A major contribution to the master equations theory for protein formation was then provided by Knowles et al. (Knowles, 2009), who generated analytical solutions for the integrated rate law that were valid for the entire reaction time course. As in the case of the original Oosawa’s theory, these explicit integrated rate laws can characterize the dependency of the reaction time course on two parameters that can be easily related to experimentally observed phenomenological variables (Cohen, 2011). From a practical point of view, it is extremely important to have an analytical formula for the integrated rate laws, which would allow to fit models with data coming from different experimental conditions. For instance, the model proposed by Knowles et al. (Knowles, 2009) was fitted to in vitro data corresponding to the peptides Aß40 and Aß42, providing a clearer understanding about the formation of Aß aggregates (Meisl, 2014; Meisl, 2016). During the last few years, the master equations approach and the corresponding integrated rate laws have been the subject of multiple extensions and generalizations. A remarkable one was provided by Cohen et al. (Cohen, 2014), which, by including mechanisms of spatial propagation in the master equations, found that a secondary aggregation pathway governs the speed of spatial propagation by diffusion.
Coagulation Theory for Aggregation
As in the case of the master equations approach, the coagulation theory described by Smoluchowski’s equations also covers the general case of self-association among particles assemblies of different sizes. The first references to Smoluchowski’s equations in the context of protein aggregation appeared in Murphy et al. (Murphy, 2000) for describing the axial elongation of fibrils by end-to-end aggregation of shorter fibrils. Likewise, by using Smoluchowski’s equations, Craft et al. (Craft, 2005) proposed a polymerization model where the nucleation process appears implicitly incorporated within the mechanism of association of small size polymers (e.g. monomers, micelles, filaments).
An important turning point in the field of protein aggregation and propagation mechanisms modeling is due to Achdou et al. (Achdou, 2013). Rather than working with moment equations, Achdou et al. (Achdou, 2013) truncated the infinite set of ODEs at a large enough number N. In this way, the equation corresponding to the truncation number N should be able to describe the time evolution of the summary of all protein assemblies composed of more than N monomers. Additionally, Achdou et al. (Achdou, 2013) realized that the Smoluchowski’s equations also provide a straightforward framework for incorporating processes of spatial propagation.
The development of modern imaging techniques demands the possibility to probe models at scales greater than microscopic scales. With this aim, a large-scale model was proposed by Bertsch et al. (Bertsch, 2017), which coupled a set of truncated Smoluchowski’s equations to a kinetic-type transport equation that models the spreading of neuronal damage by neuron-to-neuron prion-like transmission. Such a modeling then has the ability to incorporate two different temporal scales evolving over the same spatial domain: a rapid temporal scale (e.g. minutes, hours) for microscopic processes (by Smoluchowski’s equations); and a slow (e.g. months, years) scale to account for the observed progression of AD in humans (by the transport equation).

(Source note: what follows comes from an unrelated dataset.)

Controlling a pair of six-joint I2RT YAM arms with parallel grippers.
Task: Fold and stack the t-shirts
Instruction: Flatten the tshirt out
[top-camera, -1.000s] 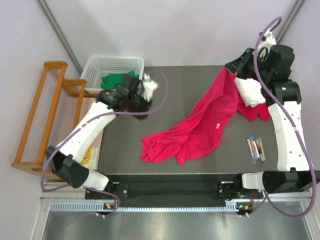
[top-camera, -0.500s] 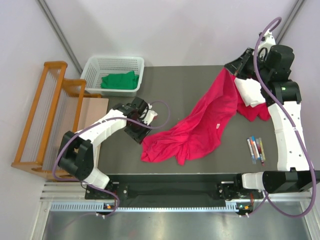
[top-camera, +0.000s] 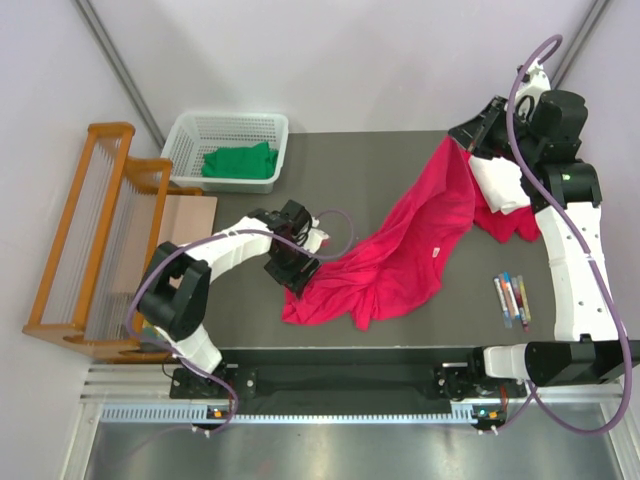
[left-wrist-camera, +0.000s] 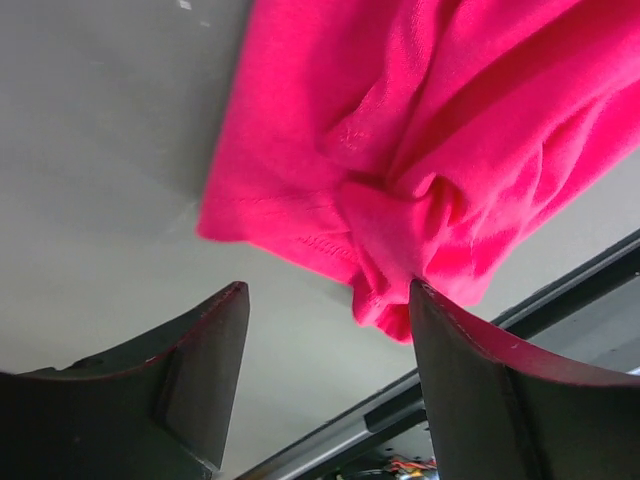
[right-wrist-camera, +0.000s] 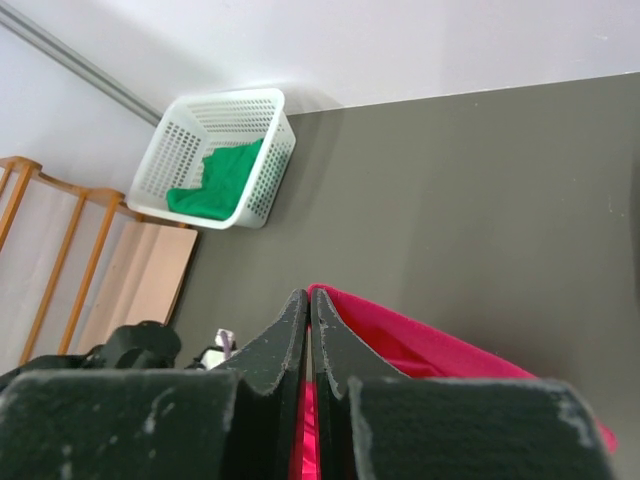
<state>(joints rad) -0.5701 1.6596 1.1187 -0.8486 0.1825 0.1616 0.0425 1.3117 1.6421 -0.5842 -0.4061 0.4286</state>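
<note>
A red t-shirt (top-camera: 400, 250) lies crumpled across the dark table (top-camera: 370, 170), one end lifted to the far right. My right gripper (top-camera: 462, 140) is shut on that raised edge of the shirt (right-wrist-camera: 420, 345), which is pinched between its fingers (right-wrist-camera: 300, 330). My left gripper (top-camera: 300, 272) is open and low at the shirt's near-left corner; in its wrist view the red cloth (left-wrist-camera: 420, 150) bunches just ahead of the open fingers (left-wrist-camera: 470, 380), touching the right one. A green t-shirt (top-camera: 238, 160) lies in the white basket (top-camera: 190, 135).
A wooden rack (top-camera: 85, 230) stands left of the table. Several markers (top-camera: 512, 298) lie near the right front. The basket also shows in the right wrist view (right-wrist-camera: 270, 160).
My left arm swung from the basket down to the shirt's near-left corner. The right arm and the lifted edge stayed still.
</note>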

Modeling Interregional Propagation with the Network Approach
Modeling spatial spreading of misfolded proteins by a homogeneous diffusion process is not a realistic choice in large spatial domains, such as the whole brain. In contrast to a homogenous diffusional spread, the network approach models a rapid infection spread within clusters of highly connected neurons, and propagation to other clusters via long-distance connections (Matthäus, 2006). Hence, by using a discrete Susceptible-Infected (SI) epidemiological model, Matthäus et al. (Matthäus, 2006) characterized the spread of prion protein infection along a network of inter-connected neurons. More importantly, this network-based mathematical framework can be easily adapted to describe a greater scale scenario where the network nodes represent distant regions covering large spatial domains.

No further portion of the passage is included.